- _What you should do_:
Your answer should be the exact lines of the data below from the one containing "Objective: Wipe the" through the one containing "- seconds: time"; please include nothing else.

Stored data:

━━━

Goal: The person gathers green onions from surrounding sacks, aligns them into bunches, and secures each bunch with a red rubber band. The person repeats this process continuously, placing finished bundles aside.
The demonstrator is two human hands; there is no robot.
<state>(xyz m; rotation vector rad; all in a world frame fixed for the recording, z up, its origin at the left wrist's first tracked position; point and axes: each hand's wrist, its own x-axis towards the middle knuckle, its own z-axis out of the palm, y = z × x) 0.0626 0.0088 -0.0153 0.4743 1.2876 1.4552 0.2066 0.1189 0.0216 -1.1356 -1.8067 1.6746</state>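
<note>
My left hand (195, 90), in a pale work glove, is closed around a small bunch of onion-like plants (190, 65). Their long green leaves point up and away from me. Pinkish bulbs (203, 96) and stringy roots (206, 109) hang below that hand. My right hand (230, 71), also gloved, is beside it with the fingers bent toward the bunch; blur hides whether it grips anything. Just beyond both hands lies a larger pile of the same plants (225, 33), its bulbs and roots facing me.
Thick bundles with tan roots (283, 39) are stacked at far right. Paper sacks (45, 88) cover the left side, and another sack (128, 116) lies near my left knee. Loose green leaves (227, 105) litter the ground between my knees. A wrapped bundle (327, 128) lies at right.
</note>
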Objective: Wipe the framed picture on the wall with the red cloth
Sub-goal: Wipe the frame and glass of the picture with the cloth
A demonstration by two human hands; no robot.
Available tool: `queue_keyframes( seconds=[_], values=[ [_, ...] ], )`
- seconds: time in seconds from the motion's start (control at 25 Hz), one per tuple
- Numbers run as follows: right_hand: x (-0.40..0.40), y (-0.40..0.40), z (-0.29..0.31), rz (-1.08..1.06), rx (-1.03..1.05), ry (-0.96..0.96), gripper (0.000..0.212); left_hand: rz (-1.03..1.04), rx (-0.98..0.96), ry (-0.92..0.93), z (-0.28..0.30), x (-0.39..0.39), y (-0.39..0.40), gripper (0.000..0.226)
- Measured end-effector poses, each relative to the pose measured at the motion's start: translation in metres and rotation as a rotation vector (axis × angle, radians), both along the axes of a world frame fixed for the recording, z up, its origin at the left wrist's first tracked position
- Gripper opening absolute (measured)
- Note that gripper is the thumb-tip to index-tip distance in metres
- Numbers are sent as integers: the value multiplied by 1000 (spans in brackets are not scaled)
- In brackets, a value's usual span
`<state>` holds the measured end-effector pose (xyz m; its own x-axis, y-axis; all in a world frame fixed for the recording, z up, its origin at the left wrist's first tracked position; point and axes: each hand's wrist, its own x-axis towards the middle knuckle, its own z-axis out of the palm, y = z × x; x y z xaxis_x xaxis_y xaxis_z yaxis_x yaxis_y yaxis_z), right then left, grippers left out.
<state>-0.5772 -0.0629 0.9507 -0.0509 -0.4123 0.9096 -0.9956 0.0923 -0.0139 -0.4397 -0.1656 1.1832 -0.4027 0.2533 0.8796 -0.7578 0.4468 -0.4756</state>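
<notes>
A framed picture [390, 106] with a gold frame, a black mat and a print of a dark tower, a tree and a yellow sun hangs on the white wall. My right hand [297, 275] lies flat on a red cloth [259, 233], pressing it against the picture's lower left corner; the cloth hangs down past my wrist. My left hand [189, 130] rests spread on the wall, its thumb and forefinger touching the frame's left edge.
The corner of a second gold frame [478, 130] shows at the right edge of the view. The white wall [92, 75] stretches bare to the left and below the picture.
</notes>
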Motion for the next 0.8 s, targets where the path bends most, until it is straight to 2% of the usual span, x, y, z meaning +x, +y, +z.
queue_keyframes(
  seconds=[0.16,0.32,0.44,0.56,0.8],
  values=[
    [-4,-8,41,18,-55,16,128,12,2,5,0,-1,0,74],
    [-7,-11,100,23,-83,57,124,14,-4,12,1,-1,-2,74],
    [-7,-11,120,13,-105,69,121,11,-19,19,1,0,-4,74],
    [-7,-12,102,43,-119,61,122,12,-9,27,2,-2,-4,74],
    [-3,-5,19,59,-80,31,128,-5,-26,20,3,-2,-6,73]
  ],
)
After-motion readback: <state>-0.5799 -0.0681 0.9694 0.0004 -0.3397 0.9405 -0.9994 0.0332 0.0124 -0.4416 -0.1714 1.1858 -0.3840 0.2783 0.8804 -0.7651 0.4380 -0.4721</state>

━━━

- _Answer box_:
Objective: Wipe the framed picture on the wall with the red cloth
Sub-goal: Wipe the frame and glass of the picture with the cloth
A demonstration by two human hands; no robot.
Available tool: `queue_keyframes( seconds=[_], values=[ [_, ...] ], )`
- seconds: time in seconds from the motion's start (control at 25 Hz), one per tuple

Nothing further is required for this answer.